Created on 09-14-2016 09:29 PM - edited 09-16-2022 03:39 AM
Hi,
I have a problem when I'll start my HDFS Service. I have 3 nodes ( 1 Master, 2 Slaves).
All of Secondary Namenode, two Data Nodes is starting successfully, but the NameNode is failed to start.
there's the error messages a stderr
Can't open /var/run/cloudera-scm-agent/process/117-hdfs-NAMENODE/supervisor.conf: Permission denied.
+ make_scripts_executable
+ find /var/run/cloudera-scm-agent/process/117-hdfs-NAMENODE -regex '.*\.\(py\|sh\)$' -exec chmod u+x '{}' ';'
+ '[' DATANODE_MAX_LOCKED_MEMORY '!=' '' ']'
+ ulimit -l
+ export HADOOP_IDENT_STRING=hdfs
+ HADOOP_IDENT_STRING=hdfs
+ '[' -n '' ']'
+ acquire_kerberos_tgt hdfs.keytab
+ '[' -z hdfs.keytab ']'
+ '[' -n '' ']'
+ '[' validate-writable-empty-dirs = namenode ']'
+ '[' file-operation = namenode ']'
+ '[' bootstrap = namenode ']'
+ '[' failover = namenode ']'
+ '[' transition-to-active = namenode ']'
+ '[' initializeSharedEdits = namenode ']'
+ '[' initialize-znode = namenode ']'
+ '[' format-namenode = namenode ']'
+ '[' monitor-decommission = namenode ']'
+ '[' jnSyncWait = namenode ']'
+ '[' nnRpcWait = namenode ']'
+ '[' -safemode = '' -a get = '' ']'
+ '[' monitor-upgrade = namenode ']'
+ '[' finalize-upgrade = namenode ']'
+ '[' rolling-upgrade-prepare = namenode ']'
+ '[' rolling-upgrade-finalize = namenode ']'
+ '[' nnDnLiveWait = namenode ']'
+ '[' refresh-datanode = namenode ']'
+ '[' mkdir = namenode ']'
+ '[' nfs3 = namenode ']'
+ '[' namenode = namenode -o secondarynamenode = namenode -o datanode = namenode ']'
+ HADOOP_OPTS='-Dsecurity.audit.logger=INFO,RFAS -Djava.net.preferIPv4Stack=true '
+ export 'HADOOP_OPTS=-Dhdfs.audit.logger=INFO,RFAAUDIT -Dsecurity.audit.logger=INFO,RFAS -Djava.net.preferIPv4Stack=true '
+ HADOOP_OPTS='-Dhdfs.audit.logger=INFO,RFAAUDIT -Dsecurity.audit.logger=INFO,RFAS -Djava.net.preferIPv4Stack=true '
+ '[' namenode = namenode -a rollingUpgrade = '' ']'
+ exec /usr/lib/hadoop-hdfs/bin/hdfs --config /var/run/cloudera-scm-agent/process/117-hdfs-NAMENODE namenode
and there is the message from stdout
can anybody tell why it's happen ?
Thank you.
Created 09-15-2016 05:17 AM
As per the log
Can't open /var/run/cloudera-scm-agent/process/117-hdfs-NAMENODE/supervisor.conf: Permission denied.
Check directory permissions
Created 09-15-2016 11:54 PM
what it should be ?
I already chaneg the permission but it still happen.
-rw------- 1 root root 2955 Sep 16 13:42 supervisor.con
Created 09-21-2016 09:51 AM
Hello,
If you see stderr output, then the supervisor.conf was already read.
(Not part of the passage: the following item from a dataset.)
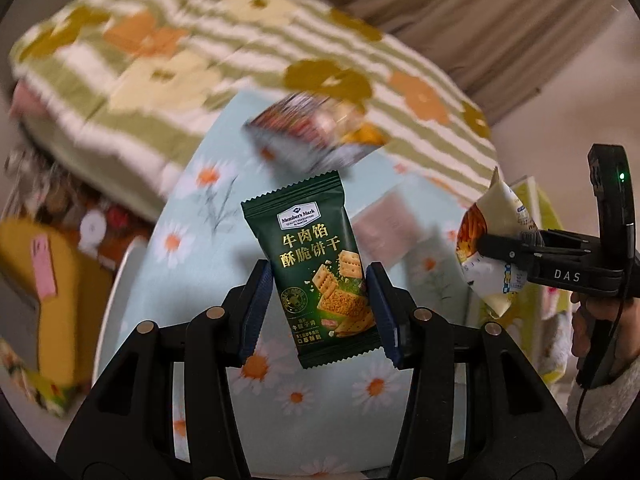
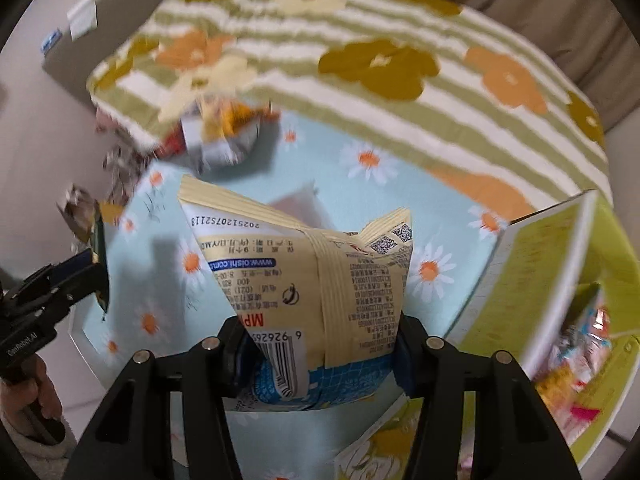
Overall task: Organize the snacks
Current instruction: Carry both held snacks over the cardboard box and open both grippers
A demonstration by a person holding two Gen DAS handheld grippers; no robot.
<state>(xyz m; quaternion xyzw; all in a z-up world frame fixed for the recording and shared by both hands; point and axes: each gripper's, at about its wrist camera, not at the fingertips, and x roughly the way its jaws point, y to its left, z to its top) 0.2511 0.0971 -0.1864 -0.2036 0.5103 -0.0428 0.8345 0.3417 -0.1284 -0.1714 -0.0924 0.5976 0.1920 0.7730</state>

The permissions error is not relevant, I think, as the supervisor runs as root and has permission to access. The fact that you see stderr informaiton means the supervisor.conf was already read successfully and the process started as we see the "exec" line.
Check your NameNode log (usually in /var/log/hadoop-hdfs) for details about the failure.
From what you showed us, it appears the agent/supervisor started the NameNode but then it failed to stay running for more than a few seconds at most.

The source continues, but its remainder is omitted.